Problem description:
With spelling and spacing unchanged, write out each line of the material.

Information supplied:
□ □ □ □

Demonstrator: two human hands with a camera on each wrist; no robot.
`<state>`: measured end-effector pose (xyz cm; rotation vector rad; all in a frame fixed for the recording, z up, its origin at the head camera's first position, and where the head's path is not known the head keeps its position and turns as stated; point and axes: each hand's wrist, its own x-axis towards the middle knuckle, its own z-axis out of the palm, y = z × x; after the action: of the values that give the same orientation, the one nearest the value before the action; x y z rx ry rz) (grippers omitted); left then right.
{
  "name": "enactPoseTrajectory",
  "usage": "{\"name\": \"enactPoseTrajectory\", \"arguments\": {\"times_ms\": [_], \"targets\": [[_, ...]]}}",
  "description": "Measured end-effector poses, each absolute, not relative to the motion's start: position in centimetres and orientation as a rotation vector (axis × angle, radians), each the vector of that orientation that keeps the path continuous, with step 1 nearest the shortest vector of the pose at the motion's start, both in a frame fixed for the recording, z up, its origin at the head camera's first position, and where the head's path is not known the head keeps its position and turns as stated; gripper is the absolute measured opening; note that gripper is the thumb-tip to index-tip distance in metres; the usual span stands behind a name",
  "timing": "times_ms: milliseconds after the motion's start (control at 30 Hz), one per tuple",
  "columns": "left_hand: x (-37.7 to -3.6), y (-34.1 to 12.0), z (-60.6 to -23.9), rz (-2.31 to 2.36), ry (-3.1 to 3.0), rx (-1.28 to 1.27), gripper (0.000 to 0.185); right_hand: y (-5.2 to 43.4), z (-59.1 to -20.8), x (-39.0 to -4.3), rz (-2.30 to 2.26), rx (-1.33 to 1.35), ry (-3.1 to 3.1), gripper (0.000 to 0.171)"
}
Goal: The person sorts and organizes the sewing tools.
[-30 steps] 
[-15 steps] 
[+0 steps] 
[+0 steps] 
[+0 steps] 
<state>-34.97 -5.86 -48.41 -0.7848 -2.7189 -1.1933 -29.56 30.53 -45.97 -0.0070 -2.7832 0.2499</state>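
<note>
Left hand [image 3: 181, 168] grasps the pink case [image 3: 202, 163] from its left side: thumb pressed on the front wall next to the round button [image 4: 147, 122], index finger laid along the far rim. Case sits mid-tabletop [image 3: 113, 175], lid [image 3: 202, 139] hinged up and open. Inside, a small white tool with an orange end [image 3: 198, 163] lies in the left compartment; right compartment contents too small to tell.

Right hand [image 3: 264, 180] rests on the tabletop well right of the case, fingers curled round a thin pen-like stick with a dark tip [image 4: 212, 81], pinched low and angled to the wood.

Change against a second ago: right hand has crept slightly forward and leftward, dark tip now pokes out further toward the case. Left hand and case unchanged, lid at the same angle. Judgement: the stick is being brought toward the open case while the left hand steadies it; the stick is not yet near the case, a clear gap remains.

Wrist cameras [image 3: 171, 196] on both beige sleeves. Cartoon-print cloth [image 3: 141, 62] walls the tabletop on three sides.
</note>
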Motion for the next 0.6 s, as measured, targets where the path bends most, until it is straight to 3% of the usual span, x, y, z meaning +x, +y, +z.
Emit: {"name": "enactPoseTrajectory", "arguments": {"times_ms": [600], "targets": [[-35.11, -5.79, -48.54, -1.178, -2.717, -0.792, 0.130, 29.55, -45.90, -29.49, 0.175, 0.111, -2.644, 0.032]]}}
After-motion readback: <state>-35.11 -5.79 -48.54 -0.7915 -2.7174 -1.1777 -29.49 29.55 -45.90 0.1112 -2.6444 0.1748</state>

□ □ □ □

Result below:
Demonstrator: two human hands with a camera on each wrist; no robot.
`<state>`: measured end-effector pose (xyz cm; rotation vector rad; all in a frame fixed for the recording, z up, its origin at the head camera's first position, and where the head's path is not known the head keeps its position and turns as stated; point and axes: each hand's wrist, its own x-axis towards the middle knuckle, its own z-axis out of the palm, y = z × x; after the action: of the values that give the same orientation, the one nearest the value before the action; x y z rx ry rz) (grippers omitted); left then right.
{
  "name": "enactPoseTrajectory",
  "usage": "{\"name\": \"enactPoseTrajectory\", \"arguments\": {\"times_ms\": [_], \"targets\": [[_, ...]]}}",
  "description": "Measured end-effector poses, each absolute, not relative to the motion's start: position in centimetres and orientation as a rotation vector (axis × angle, radians), each the vector of that orientation that keeps the path continuous, with step 1 nearest the shortest vector of the pose at the motion's start, both in a frame fixed for the recording, z up, its origin at the head camera's first position, and where the head's path is not known the head keeps its position and turns as stated; gripper is the absolute measured opening; note that gripper is the thumb-tip to index-tip distance in metres; the usual span stands behind a name",
  "timing": "times_ms: milliseconds after the motion's start (control at 30 Hz), one per tuple",
  "columns": "left_hand: x (-37.7 to -3.6), y (-34.1 to 12.0), z (-60.6 to -23.9), rz (-2.31 to 2.36), ry (-3.1 to 3.0), rx (-1.28 to 1.27), gripper (0.000 to 0.185); right_hand: y (-5.2 to 43.4), z (-59.1 to -20.8), x (-39.0 to -4.3), rz (-2.30 to 2.26), rx (-1.33 to 1.35), ry (-3.1 to 3.1), gripper (0.000 to 0.171)"
}
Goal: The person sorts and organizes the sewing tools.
[-30 steps] 
[-15 steps] 
[+0 steps] 
[+0 steps] 
[+0 steps] 
<state>-34.97 -5.86 -48.41 -0.7848 -2.7189 -1.1933 -29.56 30.53 -45.97 -0.0070 -2.7832 0.2499</state>
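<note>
Left hand [image 3: 181, 168] grasps the pink case [image 3: 202, 163] from its left side: thumb pressed on the front wall next to the round button [image 4: 147, 122], index finger laid along the far rim. Case sits mid-tabletop [image 3: 113, 175], lid [image 3: 202, 139] hinged up and open. Inside, a small white tool with an orange end [image 3: 198, 163] lies in the left compartment; right compartment contents too small to tell.

Right hand [image 3: 264, 180] rests on the tabletop well right of the case, fingers curled round a thin pen-like stick with a dark tip [image 4: 212, 81], pinched low and angled to the wood.

Change against a second ago: right hand has crept slightly forward and leftward, dark tip now pokes out further toward the case. Left hand and case unchanged, lid at the same angle. Judgement: the stick is being brought toward the open case while the left hand steadies it; the stick is not yet near the case, a clear gap remains.

Wrist cameras [image 3: 171, 196] on both beige sleeves. Cartoon-print cloth [image 3: 141, 62] walls the tabletop on three sides.
</note>
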Motion for the next 0.6 s, as measured, targets where the path bends most, until it is straight to 3% of the usual span, x, y, z meaning +x, +y, +z.
Emit: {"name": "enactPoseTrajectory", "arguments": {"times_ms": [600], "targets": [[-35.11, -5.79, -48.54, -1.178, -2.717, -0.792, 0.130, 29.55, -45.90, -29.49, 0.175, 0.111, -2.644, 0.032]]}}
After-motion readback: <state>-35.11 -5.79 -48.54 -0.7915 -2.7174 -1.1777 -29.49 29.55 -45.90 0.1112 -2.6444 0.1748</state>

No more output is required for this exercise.